After Dipper finds a journal filled with details about the town's supernatural underbelly, he and Mabel (at first an unwitting accomplice) keep it to themselves. Even when the Pines twins discovered that their own uncles were directly involved with keeping these weird forces — like breaks in the space-time continuum, gravitational anomalies and lovelorn gnomes — at bay, it felt like the adults had been let in on the secret, not the other way around.
The last installment of "Weirdmaggedon" managed this balance better than its predecessors.

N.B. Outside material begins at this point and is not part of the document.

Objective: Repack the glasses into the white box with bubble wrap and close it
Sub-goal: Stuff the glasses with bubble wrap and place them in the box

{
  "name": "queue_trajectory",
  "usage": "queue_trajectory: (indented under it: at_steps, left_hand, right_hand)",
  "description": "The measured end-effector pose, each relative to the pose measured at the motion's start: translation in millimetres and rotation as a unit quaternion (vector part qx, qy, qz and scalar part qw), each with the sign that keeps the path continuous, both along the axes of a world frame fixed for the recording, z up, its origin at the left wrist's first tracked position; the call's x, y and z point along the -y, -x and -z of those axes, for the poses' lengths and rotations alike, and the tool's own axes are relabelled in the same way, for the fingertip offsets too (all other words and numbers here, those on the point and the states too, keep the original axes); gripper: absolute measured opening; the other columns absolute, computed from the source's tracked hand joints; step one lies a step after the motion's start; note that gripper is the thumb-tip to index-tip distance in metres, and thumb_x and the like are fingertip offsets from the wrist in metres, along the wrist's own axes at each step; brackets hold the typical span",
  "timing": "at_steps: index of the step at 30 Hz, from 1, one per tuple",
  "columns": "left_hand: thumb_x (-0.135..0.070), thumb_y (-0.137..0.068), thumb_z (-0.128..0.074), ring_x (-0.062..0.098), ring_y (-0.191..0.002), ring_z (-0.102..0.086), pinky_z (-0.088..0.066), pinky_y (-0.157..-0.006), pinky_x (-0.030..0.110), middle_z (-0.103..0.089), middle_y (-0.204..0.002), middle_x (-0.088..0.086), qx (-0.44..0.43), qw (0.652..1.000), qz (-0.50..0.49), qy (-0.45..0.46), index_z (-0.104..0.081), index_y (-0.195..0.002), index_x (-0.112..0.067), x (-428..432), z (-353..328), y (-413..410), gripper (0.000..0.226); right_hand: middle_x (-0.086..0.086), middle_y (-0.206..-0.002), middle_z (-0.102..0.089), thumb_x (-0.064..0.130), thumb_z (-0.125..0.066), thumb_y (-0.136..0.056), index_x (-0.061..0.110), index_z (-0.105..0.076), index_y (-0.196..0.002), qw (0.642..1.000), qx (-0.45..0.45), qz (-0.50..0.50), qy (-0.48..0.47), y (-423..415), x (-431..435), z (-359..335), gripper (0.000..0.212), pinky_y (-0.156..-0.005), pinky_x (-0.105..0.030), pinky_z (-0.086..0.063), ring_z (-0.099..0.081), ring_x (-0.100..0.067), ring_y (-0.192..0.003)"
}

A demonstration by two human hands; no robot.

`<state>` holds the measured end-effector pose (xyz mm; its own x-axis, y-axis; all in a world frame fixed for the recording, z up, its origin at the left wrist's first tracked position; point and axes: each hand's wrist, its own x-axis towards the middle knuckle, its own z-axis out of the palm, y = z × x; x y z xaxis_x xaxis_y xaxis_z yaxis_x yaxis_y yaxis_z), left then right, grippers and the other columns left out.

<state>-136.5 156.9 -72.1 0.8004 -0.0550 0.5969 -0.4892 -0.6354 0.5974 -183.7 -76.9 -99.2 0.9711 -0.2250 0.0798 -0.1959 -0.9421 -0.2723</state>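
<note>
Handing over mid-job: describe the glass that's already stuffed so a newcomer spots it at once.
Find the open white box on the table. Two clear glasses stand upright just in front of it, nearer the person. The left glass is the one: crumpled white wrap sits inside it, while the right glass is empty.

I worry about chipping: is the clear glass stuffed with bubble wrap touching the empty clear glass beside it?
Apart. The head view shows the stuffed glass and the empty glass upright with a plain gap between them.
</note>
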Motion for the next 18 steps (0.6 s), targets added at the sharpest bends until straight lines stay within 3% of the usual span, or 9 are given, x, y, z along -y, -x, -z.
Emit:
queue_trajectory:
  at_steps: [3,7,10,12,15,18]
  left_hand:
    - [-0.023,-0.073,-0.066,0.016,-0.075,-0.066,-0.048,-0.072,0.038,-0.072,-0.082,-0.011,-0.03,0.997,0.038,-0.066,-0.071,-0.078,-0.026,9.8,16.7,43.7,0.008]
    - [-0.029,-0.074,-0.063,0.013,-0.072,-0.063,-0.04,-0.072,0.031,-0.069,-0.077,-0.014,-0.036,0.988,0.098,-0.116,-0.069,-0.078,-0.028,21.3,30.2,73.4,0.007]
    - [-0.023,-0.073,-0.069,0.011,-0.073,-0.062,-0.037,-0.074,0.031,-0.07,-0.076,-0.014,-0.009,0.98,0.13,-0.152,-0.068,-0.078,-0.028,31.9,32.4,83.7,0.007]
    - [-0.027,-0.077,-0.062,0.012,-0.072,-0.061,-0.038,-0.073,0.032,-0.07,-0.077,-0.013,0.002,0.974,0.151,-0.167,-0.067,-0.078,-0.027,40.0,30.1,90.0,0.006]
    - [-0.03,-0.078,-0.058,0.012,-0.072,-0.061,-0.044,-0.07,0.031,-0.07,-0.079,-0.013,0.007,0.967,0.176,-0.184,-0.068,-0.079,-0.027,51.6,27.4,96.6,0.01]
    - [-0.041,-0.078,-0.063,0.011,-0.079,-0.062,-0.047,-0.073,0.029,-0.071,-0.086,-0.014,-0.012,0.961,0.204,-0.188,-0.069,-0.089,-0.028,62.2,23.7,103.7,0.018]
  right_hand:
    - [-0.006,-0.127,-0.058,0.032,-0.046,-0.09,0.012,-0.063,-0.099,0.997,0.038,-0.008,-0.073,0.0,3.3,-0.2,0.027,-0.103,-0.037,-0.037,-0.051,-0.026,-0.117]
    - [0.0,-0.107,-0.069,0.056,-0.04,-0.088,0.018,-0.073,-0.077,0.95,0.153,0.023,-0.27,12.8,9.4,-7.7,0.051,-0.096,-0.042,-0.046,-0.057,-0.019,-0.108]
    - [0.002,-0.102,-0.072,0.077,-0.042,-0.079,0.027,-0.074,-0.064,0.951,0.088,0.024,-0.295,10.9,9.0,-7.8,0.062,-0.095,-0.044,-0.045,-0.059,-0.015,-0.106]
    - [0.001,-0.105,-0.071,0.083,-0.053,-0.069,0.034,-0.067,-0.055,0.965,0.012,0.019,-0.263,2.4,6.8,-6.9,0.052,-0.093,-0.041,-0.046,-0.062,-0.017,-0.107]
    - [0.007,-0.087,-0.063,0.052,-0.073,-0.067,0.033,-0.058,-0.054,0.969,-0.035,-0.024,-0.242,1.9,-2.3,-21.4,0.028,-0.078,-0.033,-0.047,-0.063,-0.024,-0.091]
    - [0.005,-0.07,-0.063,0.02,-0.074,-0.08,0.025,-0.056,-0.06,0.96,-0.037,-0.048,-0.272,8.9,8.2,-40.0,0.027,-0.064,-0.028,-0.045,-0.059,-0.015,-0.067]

As the series' final hour, it had a lot riding on it: It had to bring both Mabel and Dipper's long summer vacation and the growing war between Gravity Falls' residents and their supernatural neighbors to a close.
The face-off against series antagonist and sentient Illuminati triangle Bill Cipher carried more weight than fights past; that's to be expected. Where previous action-heavy episodes dragged as the emotional core took a backseat, the stakes were necessarily higher in the finale. On the surface, Dipper, Mabel and their local cohort were saving Gravity Falls. Wading in deeper revealed that the twins were really preserving their memories of childhood and what this town had come to mean to them.

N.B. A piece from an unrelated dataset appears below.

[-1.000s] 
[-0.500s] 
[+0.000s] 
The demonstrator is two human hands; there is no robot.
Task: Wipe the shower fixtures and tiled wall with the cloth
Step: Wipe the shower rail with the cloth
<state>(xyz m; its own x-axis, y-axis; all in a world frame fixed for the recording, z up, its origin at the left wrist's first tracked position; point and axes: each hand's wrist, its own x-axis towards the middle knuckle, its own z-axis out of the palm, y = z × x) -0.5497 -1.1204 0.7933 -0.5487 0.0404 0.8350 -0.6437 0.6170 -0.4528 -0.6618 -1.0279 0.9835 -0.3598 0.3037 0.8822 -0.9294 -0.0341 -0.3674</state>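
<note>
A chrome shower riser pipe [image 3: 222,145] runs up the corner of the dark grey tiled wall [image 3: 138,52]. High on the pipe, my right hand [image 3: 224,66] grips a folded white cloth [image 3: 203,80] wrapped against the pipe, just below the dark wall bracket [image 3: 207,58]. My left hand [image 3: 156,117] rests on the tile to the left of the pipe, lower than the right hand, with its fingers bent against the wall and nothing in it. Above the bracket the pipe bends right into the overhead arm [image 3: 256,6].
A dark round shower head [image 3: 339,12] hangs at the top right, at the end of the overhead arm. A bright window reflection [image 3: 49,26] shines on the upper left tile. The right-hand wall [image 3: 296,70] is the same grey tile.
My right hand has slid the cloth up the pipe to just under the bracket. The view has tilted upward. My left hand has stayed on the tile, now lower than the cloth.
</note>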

In the latter half of its second and final season, the Pines twins were more open about their fear of saying goodbye to Gravity Falls at the end of the summer. Leaving the town would mean going to high school, growing up and growing apart. But the episodes leading up to the finale also saw the twins gaining confidence and spending even more time with their elders, in favor of other kids. It was a striking and subtle change, but an important one.

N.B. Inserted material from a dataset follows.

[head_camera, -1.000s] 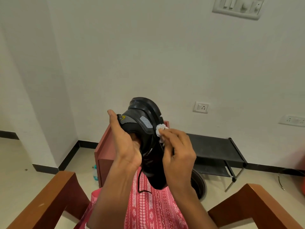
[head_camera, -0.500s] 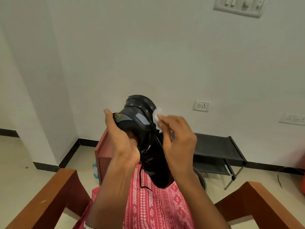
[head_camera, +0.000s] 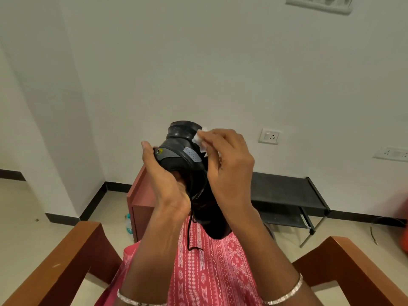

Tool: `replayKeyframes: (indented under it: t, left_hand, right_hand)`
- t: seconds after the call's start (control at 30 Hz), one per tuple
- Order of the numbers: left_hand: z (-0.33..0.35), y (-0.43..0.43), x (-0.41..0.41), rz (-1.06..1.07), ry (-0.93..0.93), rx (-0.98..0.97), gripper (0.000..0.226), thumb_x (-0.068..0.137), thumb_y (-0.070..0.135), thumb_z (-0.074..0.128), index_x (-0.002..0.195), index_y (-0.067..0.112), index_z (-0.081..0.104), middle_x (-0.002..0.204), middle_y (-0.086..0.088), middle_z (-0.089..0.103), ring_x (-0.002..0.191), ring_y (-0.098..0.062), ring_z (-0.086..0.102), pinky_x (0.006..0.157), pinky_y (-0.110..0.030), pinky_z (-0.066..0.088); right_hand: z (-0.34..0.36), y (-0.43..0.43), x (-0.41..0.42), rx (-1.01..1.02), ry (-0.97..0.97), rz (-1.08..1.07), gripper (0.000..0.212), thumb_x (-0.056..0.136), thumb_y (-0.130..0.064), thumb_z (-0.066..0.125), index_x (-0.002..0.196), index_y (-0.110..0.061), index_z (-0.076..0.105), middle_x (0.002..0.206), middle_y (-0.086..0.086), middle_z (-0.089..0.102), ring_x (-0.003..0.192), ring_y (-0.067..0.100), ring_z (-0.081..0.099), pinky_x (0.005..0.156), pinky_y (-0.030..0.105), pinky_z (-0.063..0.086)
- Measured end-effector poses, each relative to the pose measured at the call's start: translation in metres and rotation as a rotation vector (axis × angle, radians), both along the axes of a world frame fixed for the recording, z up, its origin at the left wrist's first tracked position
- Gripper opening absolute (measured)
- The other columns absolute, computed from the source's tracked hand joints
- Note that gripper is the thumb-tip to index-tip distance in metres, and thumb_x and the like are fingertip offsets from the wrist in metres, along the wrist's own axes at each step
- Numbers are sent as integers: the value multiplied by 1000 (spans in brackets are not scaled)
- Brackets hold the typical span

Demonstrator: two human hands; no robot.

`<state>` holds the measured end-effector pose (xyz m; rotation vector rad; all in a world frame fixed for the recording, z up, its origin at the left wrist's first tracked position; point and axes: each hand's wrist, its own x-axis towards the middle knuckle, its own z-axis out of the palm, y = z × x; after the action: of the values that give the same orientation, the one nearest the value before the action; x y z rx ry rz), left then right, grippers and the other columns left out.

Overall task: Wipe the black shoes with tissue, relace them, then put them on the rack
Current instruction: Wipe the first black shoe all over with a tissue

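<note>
- Wiping looks to be the step in hand: the right hand pinches a small wad of white tissue between thumb and fingertips and presses it against the right side of the heel of a black shoe.
- The shoe is held up in the air in front of the person, above the lap, heel uppermost and toe pointing down.
- The left hand grips the shoe at its opening. The thumb lies along the heel's left side, and the fingers seem to curl inside, though they are mostly hidden.
- How much of the shoe is already clean cannot be told, as its surface is dark and partly covered by both hands.
- Relacing seems not yet done on this shoe: a loose black lace hangs from it down onto the pink patterned cloth over the lap.
- Only one shoe is in view, so the state of the other one cannot be judged.
- The low black rack stands against the wall, well apart from the hands, and the shoe has yet to go there.
- By this reading the task is in its first stage, with more wiping, the lacing and the racking all left.
</note>
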<state>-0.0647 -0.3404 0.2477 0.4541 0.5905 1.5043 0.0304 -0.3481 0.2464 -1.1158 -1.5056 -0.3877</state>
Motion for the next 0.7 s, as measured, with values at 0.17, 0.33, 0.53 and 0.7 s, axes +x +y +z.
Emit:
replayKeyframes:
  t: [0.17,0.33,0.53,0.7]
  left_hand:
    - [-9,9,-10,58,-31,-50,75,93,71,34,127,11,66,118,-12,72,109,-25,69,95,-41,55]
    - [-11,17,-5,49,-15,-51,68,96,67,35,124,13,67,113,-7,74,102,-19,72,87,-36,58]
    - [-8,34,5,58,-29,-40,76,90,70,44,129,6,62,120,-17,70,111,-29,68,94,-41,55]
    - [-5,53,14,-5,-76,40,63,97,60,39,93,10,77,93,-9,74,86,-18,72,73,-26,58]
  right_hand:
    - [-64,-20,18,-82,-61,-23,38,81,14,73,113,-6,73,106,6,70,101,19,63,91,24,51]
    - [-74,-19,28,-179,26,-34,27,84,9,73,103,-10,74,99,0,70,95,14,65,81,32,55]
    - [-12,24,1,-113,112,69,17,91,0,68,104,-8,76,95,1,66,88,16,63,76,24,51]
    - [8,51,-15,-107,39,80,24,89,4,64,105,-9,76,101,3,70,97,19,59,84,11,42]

Coming to terms with that abrupt and uncomfortable transition to maturity is never easy, and maybe that's why media about kids and teens stick with us for so long. Gravity Falls tackled that head-on in ways that cartoons that don't take place in the "real world" or unfold over a set period of time never can. It resonated strongly with people of all ages precisely because it tackled such a specific experience. It was just as much a scrapbook for reminiscing adults as it was a reflection of its younger viewers' realities.
It feels weird and wrong to address this from the position of one of those older fans, of course. Yet the finale reminded the older viewer that growing up doesn't have to mean letting go completely. Dipper and Mabel turn 13 right before heading back home; they've come to terms with that transition, and they've told the audience that's okay. But this is the kicker: A card that Dipper's teenage crush Wendy gives him as a parting gift has an array of signatures from familiar names, and the message "see you next summer."
getting older doesn't have to mean completely letting go
That's what Gravity Falls was working toward the whole time, and it's the message that's best relayed to the kids watching. They're the ones who don't yet know that getting older doesn't have to mean completely letting go. That's why their parents were crying alongside them as the credits rolled for the last time; many adults carry this concept with them always.
Teaching kids this lesson through the eyes of two precocious characters, a preteen brother and sister pair who were openly affectionate with each other — something that's almost unheard of in entertainment — is a wonderful thing. Gravity Falls offered a lot of things, but its unique portrayal of that childhood transition leaves us the most heartbroken at its conclusion.